_PROBLEM REQUIREMENTS_.
Whenever a line below includes the word "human", copy that line.

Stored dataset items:

· · ·

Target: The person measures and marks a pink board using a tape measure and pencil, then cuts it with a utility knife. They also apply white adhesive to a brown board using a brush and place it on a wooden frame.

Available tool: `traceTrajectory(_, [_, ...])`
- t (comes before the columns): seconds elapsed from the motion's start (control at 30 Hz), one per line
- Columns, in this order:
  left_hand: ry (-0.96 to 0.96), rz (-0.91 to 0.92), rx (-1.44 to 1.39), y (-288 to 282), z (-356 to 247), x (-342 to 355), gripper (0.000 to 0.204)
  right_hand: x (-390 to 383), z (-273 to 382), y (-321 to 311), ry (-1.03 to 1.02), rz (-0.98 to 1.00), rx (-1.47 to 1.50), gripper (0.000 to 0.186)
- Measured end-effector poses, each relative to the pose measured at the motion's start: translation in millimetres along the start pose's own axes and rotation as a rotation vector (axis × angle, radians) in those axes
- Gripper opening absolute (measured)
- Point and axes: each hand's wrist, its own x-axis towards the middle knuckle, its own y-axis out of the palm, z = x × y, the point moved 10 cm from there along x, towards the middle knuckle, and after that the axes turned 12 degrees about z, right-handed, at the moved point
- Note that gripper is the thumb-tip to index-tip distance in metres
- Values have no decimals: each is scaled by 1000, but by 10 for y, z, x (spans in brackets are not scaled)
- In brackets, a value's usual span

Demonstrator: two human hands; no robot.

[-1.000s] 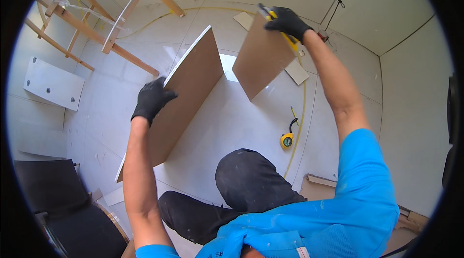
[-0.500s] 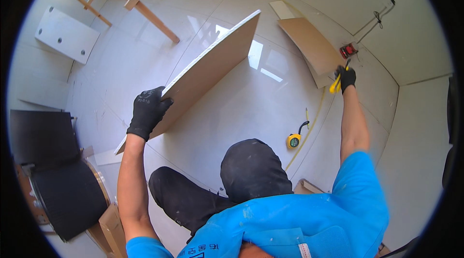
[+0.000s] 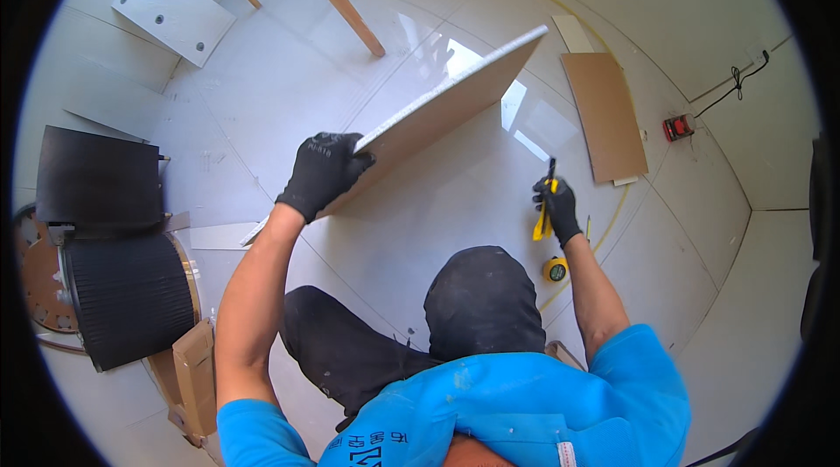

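Note:
My left hand, in a black glove, grips the top edge of a large board with a white edge and brown face, which stands tilted on its long side. My right hand, also gloved, holds a yellow utility knife above the floor, right of the board. Just below that hand lie a yellow tape measure and a thin pencil, partly behind my arm. My dark-trousered knees are bent beneath me.
A brown board lies flat over pale offcuts. A red tool with a cord sits by the right wall. Wooden frame legs, a white panel, a black chair and cardboard surround me.
My right hand has let go of the smaller board, now lying flat, and moved down and inward with the knife. The large board held in my left hand has shifted rightward in view.

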Motion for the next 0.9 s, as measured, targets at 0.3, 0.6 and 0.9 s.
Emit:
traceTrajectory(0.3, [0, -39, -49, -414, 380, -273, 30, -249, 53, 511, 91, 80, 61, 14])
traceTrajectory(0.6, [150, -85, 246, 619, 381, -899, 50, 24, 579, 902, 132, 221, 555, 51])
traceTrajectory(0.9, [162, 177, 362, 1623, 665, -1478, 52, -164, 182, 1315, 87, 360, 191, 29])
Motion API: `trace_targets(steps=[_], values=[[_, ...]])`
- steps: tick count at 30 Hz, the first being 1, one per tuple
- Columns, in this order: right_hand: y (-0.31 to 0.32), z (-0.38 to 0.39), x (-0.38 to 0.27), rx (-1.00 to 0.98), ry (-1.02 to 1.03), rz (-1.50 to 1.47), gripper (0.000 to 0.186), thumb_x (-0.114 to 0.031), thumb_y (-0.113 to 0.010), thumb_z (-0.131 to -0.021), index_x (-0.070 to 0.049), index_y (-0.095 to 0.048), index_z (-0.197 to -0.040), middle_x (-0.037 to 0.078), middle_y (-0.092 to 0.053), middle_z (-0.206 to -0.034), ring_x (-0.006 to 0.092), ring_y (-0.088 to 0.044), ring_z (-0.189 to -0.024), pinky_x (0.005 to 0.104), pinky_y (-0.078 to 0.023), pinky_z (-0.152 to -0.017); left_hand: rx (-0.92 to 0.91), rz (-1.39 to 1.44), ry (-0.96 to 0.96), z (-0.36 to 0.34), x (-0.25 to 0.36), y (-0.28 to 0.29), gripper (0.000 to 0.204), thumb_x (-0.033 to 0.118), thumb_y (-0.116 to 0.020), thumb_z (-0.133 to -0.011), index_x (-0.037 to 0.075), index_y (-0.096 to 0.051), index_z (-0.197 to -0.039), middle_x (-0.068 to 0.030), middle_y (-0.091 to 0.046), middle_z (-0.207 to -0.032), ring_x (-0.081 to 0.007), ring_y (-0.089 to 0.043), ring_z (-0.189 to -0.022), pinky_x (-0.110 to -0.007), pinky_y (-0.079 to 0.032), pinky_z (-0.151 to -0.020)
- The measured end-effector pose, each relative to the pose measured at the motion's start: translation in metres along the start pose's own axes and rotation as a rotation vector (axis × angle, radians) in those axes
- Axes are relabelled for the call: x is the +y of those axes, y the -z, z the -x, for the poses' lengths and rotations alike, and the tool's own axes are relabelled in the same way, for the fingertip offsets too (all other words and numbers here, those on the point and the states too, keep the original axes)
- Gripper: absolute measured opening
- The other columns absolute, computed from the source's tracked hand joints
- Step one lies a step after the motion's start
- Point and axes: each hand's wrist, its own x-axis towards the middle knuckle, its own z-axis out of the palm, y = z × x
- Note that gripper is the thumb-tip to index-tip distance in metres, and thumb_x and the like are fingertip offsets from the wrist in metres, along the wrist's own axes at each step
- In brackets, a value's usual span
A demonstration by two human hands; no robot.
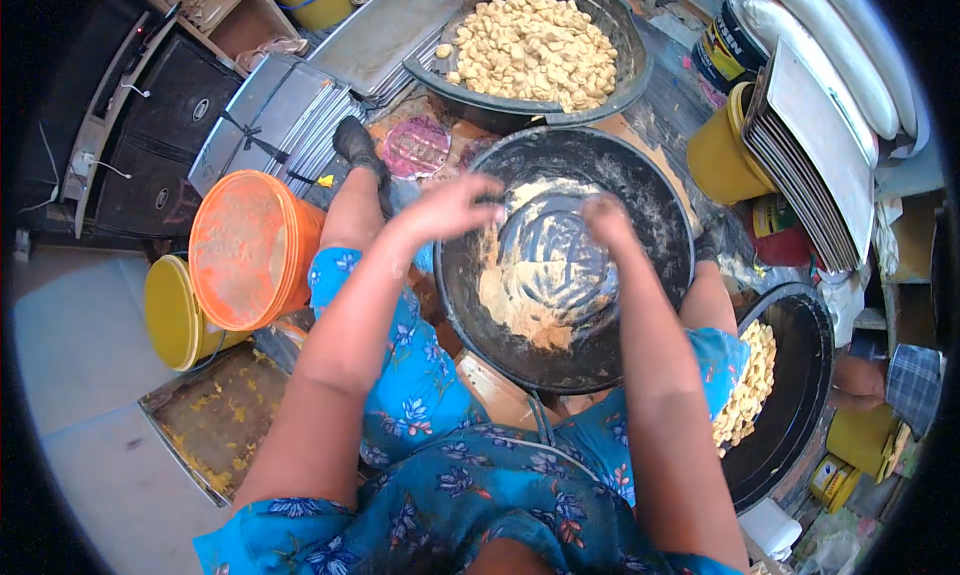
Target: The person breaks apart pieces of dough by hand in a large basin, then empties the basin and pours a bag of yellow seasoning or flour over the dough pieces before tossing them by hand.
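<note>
Between my legs sits a wide round black basin (pixel 650 225), with a pale layer of flour (pixel 520 310) smeared over its ridged bottom. My left hand (pixel 455 205) hovers above the basin's left side, fingers stretched out and partly apart, with nothing visible in them. Over the basin's middle right is my right hand (pixel 606 220), blurred and seemingly curled; whether it holds anything cannot be made out. Beyond the basin, a black tub (pixel 628 65) carries a heap of small pale dough pieces (pixel 535 50). More dough pieces (pixel 752 380) lie in a black tub (pixel 795 375) by my right leg.
An orange bucket (pixel 240 245) and a yellow bucket (pixel 172 310) stand at my left, above a crumb-strewn tray (pixel 220 410). Stacked metal trays (pixel 285 125) lie at the far left. On the right, more trays (pixel 815 145) lean by a yellow bucket (pixel 725 155).
</note>
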Motion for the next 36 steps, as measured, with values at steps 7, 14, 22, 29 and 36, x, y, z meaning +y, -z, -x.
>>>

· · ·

_WRITTEN SOLUTION_.
Demonstrator: two human hands; no robot.
A demonstration by two human hands; no robot.

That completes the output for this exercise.